Task to complete:
Of the lines below, write out exactly those from the line with "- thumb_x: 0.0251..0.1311" through the line with "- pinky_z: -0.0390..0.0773", both included, and skip the rest.

Material provided:
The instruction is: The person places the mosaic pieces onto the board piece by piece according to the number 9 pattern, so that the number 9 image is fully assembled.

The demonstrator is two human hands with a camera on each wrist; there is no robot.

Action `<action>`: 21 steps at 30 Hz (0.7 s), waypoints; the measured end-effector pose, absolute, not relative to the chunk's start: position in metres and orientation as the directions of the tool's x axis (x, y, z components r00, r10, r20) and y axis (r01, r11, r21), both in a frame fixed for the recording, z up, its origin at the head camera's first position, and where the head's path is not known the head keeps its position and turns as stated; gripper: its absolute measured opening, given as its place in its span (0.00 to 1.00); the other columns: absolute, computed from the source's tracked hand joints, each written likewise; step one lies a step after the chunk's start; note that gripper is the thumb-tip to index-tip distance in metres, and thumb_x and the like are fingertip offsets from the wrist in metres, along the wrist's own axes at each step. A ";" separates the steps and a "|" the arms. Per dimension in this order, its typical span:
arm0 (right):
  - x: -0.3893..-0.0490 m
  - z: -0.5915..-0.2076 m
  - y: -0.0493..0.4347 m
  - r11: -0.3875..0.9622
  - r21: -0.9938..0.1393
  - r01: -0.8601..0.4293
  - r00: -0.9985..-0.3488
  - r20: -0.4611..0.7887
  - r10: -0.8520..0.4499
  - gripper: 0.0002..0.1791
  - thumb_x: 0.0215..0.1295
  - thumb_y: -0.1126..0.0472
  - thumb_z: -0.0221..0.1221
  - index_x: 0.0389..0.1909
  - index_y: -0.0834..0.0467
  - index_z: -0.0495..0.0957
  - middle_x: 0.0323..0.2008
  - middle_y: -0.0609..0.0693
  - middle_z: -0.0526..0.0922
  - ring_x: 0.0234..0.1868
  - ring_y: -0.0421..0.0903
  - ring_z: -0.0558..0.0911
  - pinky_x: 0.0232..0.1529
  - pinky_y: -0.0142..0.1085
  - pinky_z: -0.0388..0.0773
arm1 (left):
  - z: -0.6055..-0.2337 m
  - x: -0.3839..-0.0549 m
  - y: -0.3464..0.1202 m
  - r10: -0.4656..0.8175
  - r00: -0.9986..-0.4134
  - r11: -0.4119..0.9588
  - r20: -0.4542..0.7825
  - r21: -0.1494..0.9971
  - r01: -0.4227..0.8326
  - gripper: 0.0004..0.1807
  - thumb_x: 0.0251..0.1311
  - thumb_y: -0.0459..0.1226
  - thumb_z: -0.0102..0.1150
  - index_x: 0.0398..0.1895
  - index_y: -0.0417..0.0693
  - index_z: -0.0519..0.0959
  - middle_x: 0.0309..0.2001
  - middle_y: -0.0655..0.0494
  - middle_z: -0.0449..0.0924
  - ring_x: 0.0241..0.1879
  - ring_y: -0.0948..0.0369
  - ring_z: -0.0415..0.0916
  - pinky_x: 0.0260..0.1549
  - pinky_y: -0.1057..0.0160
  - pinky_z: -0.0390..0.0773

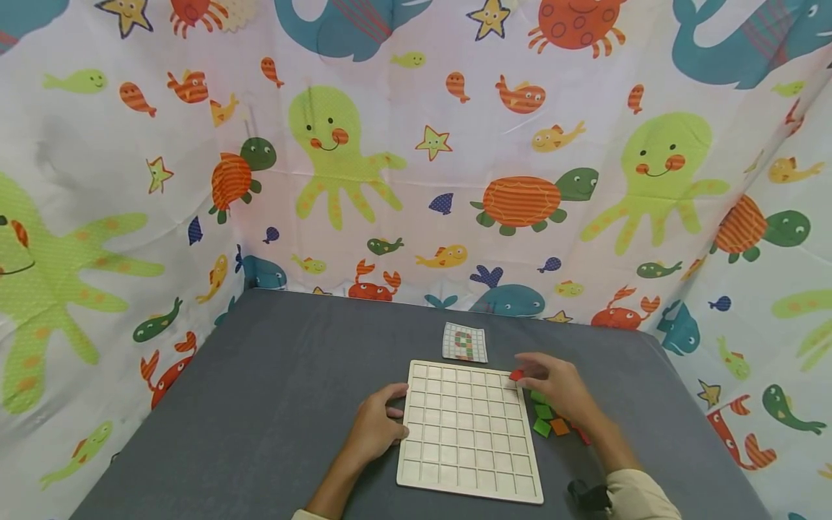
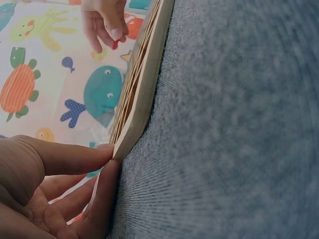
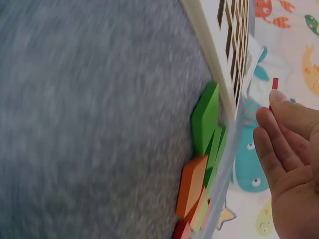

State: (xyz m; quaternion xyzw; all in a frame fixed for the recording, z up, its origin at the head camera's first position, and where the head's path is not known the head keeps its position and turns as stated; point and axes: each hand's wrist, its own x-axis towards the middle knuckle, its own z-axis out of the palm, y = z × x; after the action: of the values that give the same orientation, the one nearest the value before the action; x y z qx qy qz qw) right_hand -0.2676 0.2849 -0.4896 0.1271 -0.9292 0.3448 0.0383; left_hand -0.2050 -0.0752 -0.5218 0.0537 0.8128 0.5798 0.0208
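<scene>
A pale wooden grid board (image 1: pixel 468 433) lies flat on the dark table. At its left edge my left hand (image 1: pixel 375 426) holds the rim; the left wrist view shows the thumb (image 2: pixel 82 157) and a finger meeting at the board's edge (image 2: pixel 139 107). My right hand (image 1: pixel 552 383) pinches a small red tile (image 1: pixel 516 375) between thumb and fingertips, over the board's far right corner. In the right wrist view the red tile (image 3: pixel 275 83) is seen edge-on, raised off the table. All visible grid squares are bare.
Green tiles (image 1: pixel 542 412), an orange tile (image 1: pixel 560 427) and a red tile (image 1: pixel 584 436) lie right of the board, partly under my right forearm. A pattern card (image 1: pixel 464 342) sits beyond the board's far edge. A sea-creature curtain (image 1: pixel 416 180) surrounds the table.
</scene>
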 end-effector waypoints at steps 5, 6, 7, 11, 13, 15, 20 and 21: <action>-0.267 -0.489 0.272 0.712 -0.655 -0.253 -0.966 0.135 -0.219 0.24 0.68 0.65 0.70 0.65 0.59 0.82 0.50 0.56 0.89 0.49 0.55 0.89 0.49 0.51 0.88 | -0.522 -0.206 -0.077 0.124 -0.992 0.323 0.024 0.944 0.063 0.41 0.42 0.17 0.68 0.68 0.40 0.79 0.65 0.41 0.81 0.50 0.49 0.84 0.25 0.60 0.84; -0.267 -0.489 0.269 0.709 -0.658 -0.255 -0.966 0.135 -0.222 0.24 0.67 0.65 0.71 0.64 0.59 0.82 0.50 0.56 0.89 0.49 0.55 0.90 0.48 0.50 0.88 | -0.522 -0.206 -0.078 0.126 -0.992 0.320 0.023 0.945 0.062 0.42 0.41 0.17 0.68 0.68 0.40 0.79 0.65 0.41 0.81 0.50 0.48 0.84 0.25 0.60 0.84; -0.267 -0.489 0.267 0.706 -0.661 -0.255 -0.966 0.135 -0.221 0.24 0.67 0.66 0.71 0.64 0.59 0.83 0.49 0.55 0.89 0.49 0.55 0.90 0.47 0.50 0.88 | -0.522 -0.206 -0.078 0.128 -0.991 0.319 0.021 0.946 0.062 0.42 0.41 0.17 0.68 0.68 0.40 0.79 0.65 0.41 0.81 0.50 0.48 0.84 0.25 0.60 0.84; -0.266 -0.490 0.258 0.686 -0.669 -0.287 -0.956 0.153 -0.251 0.24 0.65 0.67 0.72 0.62 0.60 0.83 0.48 0.56 0.90 0.46 0.54 0.91 0.45 0.48 0.89 | -0.521 -0.205 -0.078 0.134 -0.991 0.316 0.017 0.947 0.059 0.42 0.42 0.17 0.68 0.68 0.41 0.79 0.66 0.41 0.80 0.51 0.48 0.83 0.26 0.60 0.85; -0.266 -0.490 0.254 0.678 -0.672 -0.297 -0.952 0.154 -0.265 0.24 0.65 0.67 0.72 0.62 0.59 0.84 0.47 0.54 0.90 0.45 0.52 0.91 0.46 0.47 0.89 | -0.521 -0.205 -0.078 0.136 -0.991 0.314 0.017 0.948 0.059 0.42 0.42 0.17 0.69 0.68 0.40 0.79 0.66 0.41 0.80 0.52 0.47 0.83 0.26 0.60 0.85; -0.266 -0.489 0.249 0.668 -0.675 -0.313 -0.946 0.157 -0.285 0.24 0.64 0.67 0.72 0.61 0.59 0.84 0.47 0.54 0.90 0.45 0.50 0.91 0.46 0.46 0.89 | -0.521 -0.205 -0.078 0.135 -0.991 0.313 0.015 0.948 0.057 0.42 0.42 0.16 0.69 0.68 0.40 0.79 0.66 0.40 0.80 0.52 0.47 0.83 0.26 0.60 0.85; -0.267 -0.487 0.239 0.645 -0.687 -0.335 -0.933 0.148 -0.328 0.23 0.65 0.68 0.72 0.61 0.57 0.84 0.46 0.51 0.91 0.45 0.48 0.91 0.46 0.43 0.89 | -0.522 -0.206 -0.078 0.134 -0.991 0.306 0.006 0.951 0.047 0.42 0.42 0.16 0.69 0.68 0.40 0.79 0.66 0.40 0.80 0.51 0.48 0.84 0.26 0.59 0.85; -0.267 -0.488 0.237 0.638 -0.691 -0.340 -0.930 0.144 -0.339 0.23 0.65 0.68 0.71 0.62 0.58 0.84 0.46 0.51 0.91 0.45 0.48 0.91 0.46 0.42 0.89 | -0.522 -0.206 -0.078 0.135 -0.991 0.305 0.004 0.951 0.045 0.42 0.42 0.16 0.69 0.68 0.40 0.79 0.66 0.40 0.80 0.51 0.48 0.83 0.26 0.59 0.85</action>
State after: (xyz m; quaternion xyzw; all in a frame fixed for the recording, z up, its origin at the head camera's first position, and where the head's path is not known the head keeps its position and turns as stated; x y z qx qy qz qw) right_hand -0.2673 0.2371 -0.4875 0.1874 -0.9050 0.3820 0.0005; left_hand -0.2057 -0.0780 -0.5225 0.0557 0.8068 0.5870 0.0381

Response below:
  - thumb_x: 0.0251..0.1311
  - thumb_y: -0.0459..0.1226
  - thumb_z: -0.0102..0.1150
  - index_x: 0.0398..0.1895
  - index_y: -0.0417..0.0693
  - index_z: -0.0519..0.0959
  - middle_x: 0.0309..0.2001
  - middle_y: -0.0655..0.0494
  - middle_z: -0.0449..0.0924
  - ring_x: 0.0241..0.1879
  - ring_y: -0.0948..0.0369
  - ring_z: -0.0415..0.0916
  - pinky_x: 0.0260..0.1549
  - pinky_y: -0.1057..0.0160
  - pinky_z: -0.0390..0.0773

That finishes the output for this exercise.